Find the word "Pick" below. Copy each line that has it.

(INPUT MATERIAL)

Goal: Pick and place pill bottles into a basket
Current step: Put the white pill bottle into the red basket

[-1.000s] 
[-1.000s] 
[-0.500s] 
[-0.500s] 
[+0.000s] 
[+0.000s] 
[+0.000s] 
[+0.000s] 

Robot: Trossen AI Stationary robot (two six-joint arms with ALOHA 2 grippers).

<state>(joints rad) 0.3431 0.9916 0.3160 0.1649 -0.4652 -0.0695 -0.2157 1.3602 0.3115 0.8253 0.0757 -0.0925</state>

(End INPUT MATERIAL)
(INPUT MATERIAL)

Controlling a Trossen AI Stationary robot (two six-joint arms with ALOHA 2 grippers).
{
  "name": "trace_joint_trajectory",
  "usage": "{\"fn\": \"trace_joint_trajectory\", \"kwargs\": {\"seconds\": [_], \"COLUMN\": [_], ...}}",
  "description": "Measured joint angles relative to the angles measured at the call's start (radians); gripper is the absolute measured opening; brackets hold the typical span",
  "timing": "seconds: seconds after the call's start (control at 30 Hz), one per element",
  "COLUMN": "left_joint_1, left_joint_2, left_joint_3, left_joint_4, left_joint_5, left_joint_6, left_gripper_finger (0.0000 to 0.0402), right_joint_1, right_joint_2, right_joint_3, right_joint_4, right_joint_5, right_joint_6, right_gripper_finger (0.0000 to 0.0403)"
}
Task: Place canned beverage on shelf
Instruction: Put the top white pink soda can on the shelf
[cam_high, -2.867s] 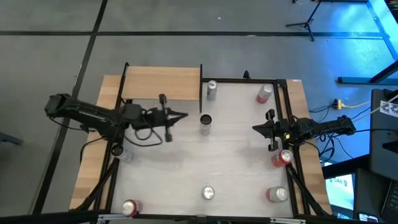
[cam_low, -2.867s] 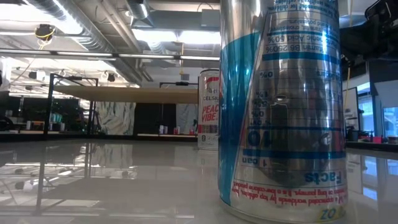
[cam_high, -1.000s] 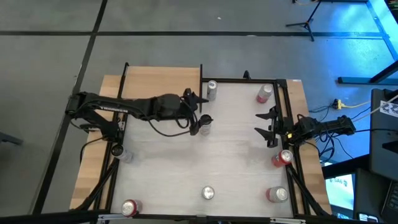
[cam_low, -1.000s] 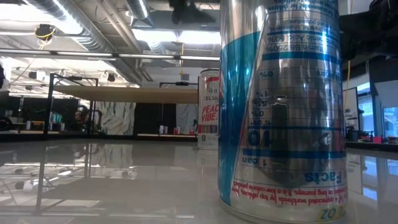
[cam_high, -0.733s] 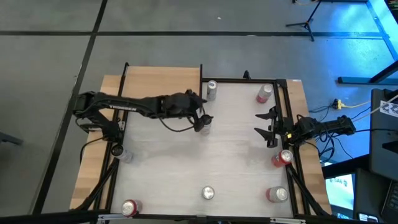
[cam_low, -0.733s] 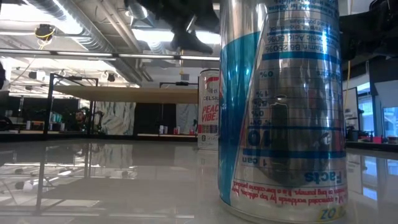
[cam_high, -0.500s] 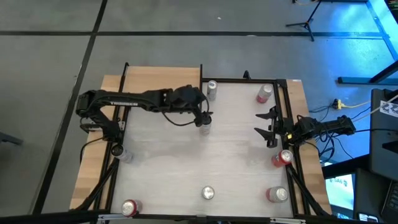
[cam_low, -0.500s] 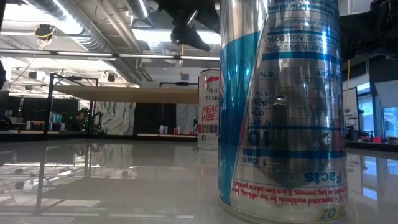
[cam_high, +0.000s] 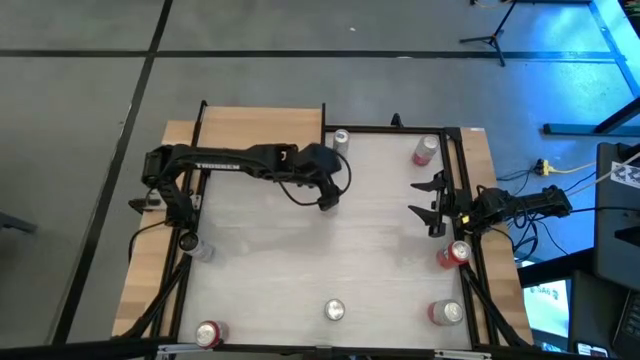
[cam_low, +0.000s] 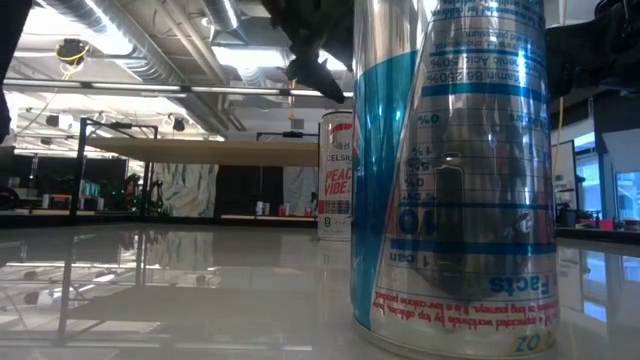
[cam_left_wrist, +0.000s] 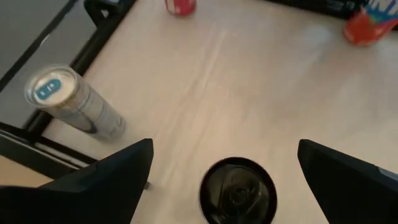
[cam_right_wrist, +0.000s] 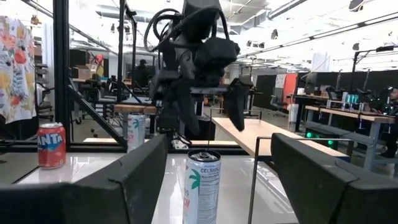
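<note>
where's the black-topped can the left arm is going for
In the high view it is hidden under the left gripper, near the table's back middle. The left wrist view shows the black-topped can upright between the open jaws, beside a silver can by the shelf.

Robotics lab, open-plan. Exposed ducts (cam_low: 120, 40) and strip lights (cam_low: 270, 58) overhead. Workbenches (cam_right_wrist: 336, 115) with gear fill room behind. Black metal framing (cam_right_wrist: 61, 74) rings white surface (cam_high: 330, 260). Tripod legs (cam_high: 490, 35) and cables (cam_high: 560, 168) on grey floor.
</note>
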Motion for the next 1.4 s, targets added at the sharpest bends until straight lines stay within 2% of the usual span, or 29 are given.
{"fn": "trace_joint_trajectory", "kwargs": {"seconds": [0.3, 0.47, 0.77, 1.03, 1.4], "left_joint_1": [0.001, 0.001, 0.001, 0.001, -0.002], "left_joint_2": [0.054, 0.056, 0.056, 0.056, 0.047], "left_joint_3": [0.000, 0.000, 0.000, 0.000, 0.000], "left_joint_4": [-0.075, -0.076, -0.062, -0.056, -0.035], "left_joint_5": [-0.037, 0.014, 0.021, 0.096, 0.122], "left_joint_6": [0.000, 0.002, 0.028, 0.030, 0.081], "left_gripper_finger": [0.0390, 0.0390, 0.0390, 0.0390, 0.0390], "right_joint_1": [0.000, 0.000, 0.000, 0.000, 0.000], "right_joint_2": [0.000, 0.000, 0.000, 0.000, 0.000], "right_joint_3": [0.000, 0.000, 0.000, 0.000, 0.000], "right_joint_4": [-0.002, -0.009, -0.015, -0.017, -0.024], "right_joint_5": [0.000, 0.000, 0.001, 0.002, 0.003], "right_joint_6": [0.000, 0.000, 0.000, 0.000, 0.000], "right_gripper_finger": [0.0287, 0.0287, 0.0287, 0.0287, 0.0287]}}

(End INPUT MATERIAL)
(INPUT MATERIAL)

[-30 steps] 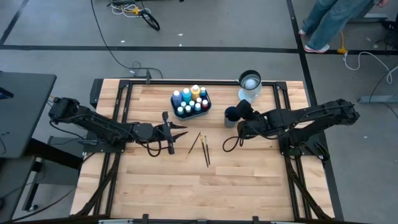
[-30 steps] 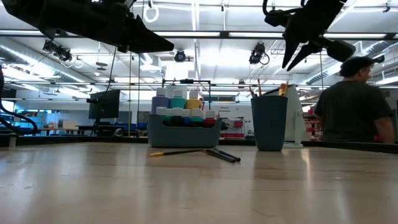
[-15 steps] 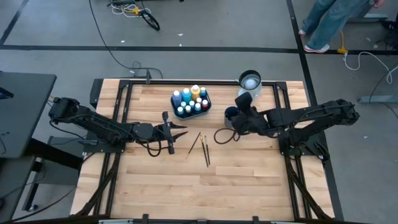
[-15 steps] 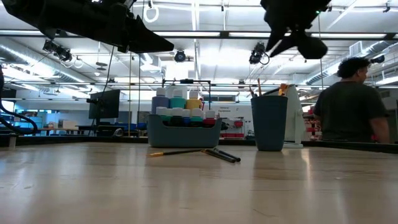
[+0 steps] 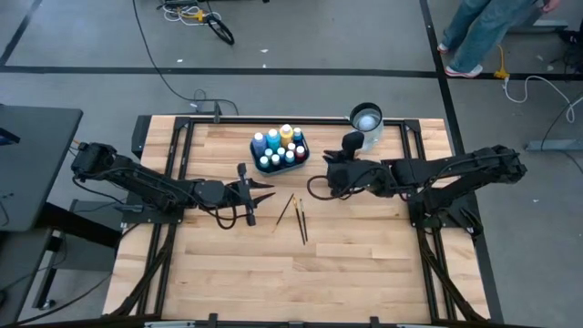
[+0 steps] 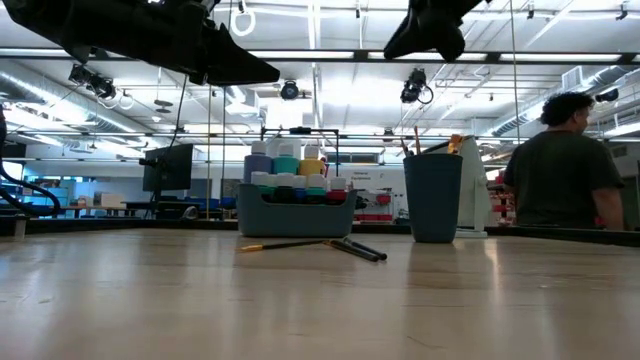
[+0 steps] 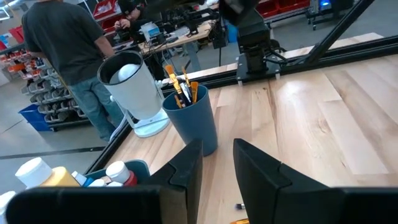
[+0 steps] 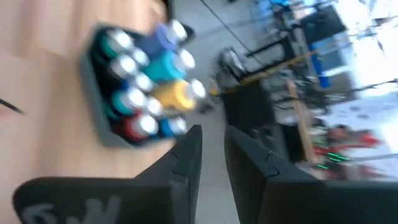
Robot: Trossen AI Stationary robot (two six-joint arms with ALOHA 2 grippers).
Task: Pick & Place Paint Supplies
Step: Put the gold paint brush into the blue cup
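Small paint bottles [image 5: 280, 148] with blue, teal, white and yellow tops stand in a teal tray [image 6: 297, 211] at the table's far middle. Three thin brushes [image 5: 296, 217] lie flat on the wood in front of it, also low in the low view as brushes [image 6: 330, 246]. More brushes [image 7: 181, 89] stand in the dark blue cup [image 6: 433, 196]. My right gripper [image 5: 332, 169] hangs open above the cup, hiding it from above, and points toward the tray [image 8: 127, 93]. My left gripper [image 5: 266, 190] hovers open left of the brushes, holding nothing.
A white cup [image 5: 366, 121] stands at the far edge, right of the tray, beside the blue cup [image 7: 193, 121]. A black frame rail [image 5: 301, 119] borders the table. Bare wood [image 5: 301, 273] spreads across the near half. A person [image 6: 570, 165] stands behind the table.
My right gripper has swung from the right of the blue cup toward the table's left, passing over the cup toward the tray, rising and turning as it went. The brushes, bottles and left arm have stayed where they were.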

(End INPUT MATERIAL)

_EXERCISE RESPONSE:_
Goal: Pick and place pill bottles into a basket
Task: Pick & Place Paint Supplies

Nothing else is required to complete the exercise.